**EXERCISE**.
Across all the records, filter for lines with the word "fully" and copy them.

▼

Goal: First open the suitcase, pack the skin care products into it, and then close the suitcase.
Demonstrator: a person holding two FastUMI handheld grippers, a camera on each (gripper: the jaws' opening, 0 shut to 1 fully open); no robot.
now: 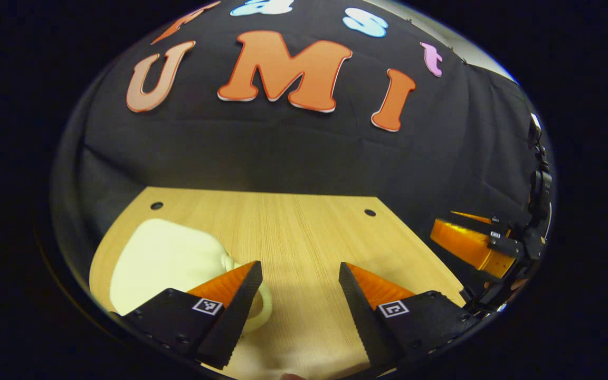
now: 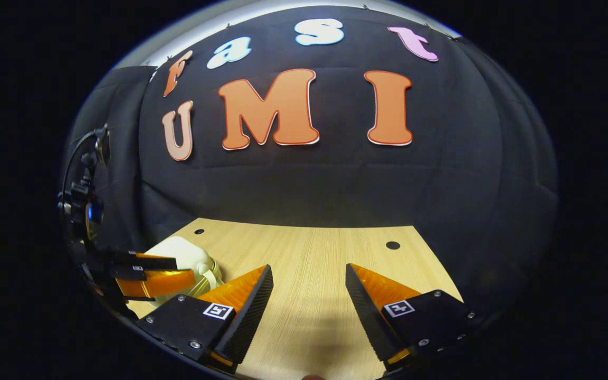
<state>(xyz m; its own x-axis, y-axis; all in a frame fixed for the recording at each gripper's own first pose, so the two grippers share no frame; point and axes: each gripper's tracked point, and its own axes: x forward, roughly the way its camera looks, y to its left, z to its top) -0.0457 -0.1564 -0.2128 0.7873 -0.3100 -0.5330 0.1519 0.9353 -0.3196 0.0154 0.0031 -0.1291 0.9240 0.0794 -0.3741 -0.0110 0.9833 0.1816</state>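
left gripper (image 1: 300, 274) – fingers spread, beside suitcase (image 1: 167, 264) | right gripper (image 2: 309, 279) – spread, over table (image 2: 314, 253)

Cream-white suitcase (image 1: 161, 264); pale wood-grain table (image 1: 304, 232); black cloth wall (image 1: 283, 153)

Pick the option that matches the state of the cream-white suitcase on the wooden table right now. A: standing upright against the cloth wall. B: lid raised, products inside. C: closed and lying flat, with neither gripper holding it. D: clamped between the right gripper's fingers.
C: the cream-white suitcase lies shut on the wooden table, while the left gripper and the right gripper are both open over bare wood.
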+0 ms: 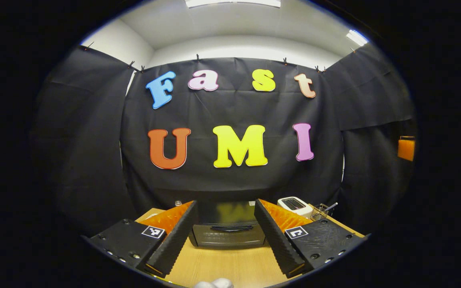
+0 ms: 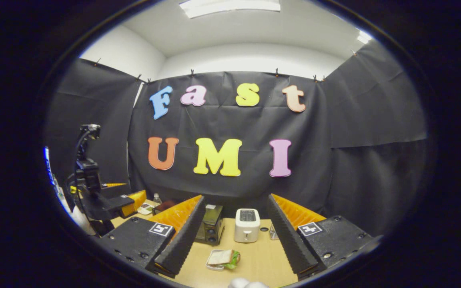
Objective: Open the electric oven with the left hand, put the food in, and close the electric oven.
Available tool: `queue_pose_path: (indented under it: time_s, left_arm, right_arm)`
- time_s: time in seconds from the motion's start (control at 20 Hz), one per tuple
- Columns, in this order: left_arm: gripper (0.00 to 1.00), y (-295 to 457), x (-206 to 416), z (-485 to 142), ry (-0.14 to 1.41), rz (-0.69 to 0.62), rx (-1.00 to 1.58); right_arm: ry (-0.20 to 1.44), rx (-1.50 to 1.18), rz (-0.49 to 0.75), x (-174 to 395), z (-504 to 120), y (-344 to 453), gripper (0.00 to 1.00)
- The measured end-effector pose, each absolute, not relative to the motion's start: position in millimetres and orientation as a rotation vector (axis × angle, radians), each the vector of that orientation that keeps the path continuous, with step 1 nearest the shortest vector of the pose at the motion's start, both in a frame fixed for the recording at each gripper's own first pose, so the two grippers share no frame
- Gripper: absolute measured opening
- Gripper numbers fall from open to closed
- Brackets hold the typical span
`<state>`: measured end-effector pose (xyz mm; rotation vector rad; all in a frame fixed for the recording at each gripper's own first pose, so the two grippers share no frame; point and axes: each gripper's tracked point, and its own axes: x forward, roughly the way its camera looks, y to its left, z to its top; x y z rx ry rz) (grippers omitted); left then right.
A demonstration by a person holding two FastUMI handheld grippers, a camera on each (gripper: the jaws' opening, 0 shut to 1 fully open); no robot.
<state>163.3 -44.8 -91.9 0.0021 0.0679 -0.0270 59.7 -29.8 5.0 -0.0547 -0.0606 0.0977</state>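
Observation:
A small dark electric oven (image 1: 228,229) stands on the wooden table (image 1: 222,266) straight ahead in the left gripper view, its door shut and its handle across the front. My left gripper (image 1: 224,224) is open, held short of the oven with nothing between its fingers. In the right gripper view the oven (image 2: 210,225) stands left of centre, and a sandwich on a small tray (image 2: 222,258) lies on the table in front of it. My right gripper (image 2: 234,232) is open above the table, behind the sandwich. The left gripper (image 2: 112,204) appears at the far left there.
A white toaster (image 2: 247,225) stands right of the oven, also seen as the toaster (image 1: 295,206). A wire rack with a utensil (image 1: 321,211) sits at the back right. A small bottle (image 2: 157,199) and other items stand at the back left.

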Motion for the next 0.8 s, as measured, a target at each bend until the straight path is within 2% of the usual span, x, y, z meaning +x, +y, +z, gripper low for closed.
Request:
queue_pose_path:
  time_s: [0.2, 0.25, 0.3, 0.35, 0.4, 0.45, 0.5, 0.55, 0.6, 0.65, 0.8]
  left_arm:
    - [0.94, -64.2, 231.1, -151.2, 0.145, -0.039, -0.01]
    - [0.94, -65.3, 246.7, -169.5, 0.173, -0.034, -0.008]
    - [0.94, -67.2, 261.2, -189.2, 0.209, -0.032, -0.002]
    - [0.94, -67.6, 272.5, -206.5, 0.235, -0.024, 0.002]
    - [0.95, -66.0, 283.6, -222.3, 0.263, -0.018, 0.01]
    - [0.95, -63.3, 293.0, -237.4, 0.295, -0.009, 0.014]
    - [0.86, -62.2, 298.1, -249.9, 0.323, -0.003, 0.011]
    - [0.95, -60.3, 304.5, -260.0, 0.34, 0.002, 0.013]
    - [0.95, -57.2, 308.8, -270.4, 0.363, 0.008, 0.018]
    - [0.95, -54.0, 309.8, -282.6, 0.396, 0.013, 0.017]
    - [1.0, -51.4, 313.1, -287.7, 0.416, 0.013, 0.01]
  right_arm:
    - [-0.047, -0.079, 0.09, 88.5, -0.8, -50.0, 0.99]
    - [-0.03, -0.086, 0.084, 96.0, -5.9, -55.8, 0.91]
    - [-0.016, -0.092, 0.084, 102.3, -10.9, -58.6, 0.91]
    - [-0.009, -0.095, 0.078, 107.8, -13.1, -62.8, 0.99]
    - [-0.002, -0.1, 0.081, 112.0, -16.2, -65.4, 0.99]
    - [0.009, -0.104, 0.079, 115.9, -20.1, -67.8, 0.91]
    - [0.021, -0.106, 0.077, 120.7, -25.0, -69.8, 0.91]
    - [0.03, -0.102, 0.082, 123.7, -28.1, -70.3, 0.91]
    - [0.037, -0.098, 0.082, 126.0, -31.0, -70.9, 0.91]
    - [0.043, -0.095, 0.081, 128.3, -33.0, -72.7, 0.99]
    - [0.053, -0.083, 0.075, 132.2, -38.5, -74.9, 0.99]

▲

**COMPLETED TASK**.
Demonstrator: a person holding two FastUMI handheld grippers, a camera on each (gripper: the jaws' opening, 0 shut to 1 fully open); no robot.
A demonstration by a person holding two FastUMI handheld grippers, a camera on each (gripper: the jaws' opening, 0 shut to 1 fully open); no robot.

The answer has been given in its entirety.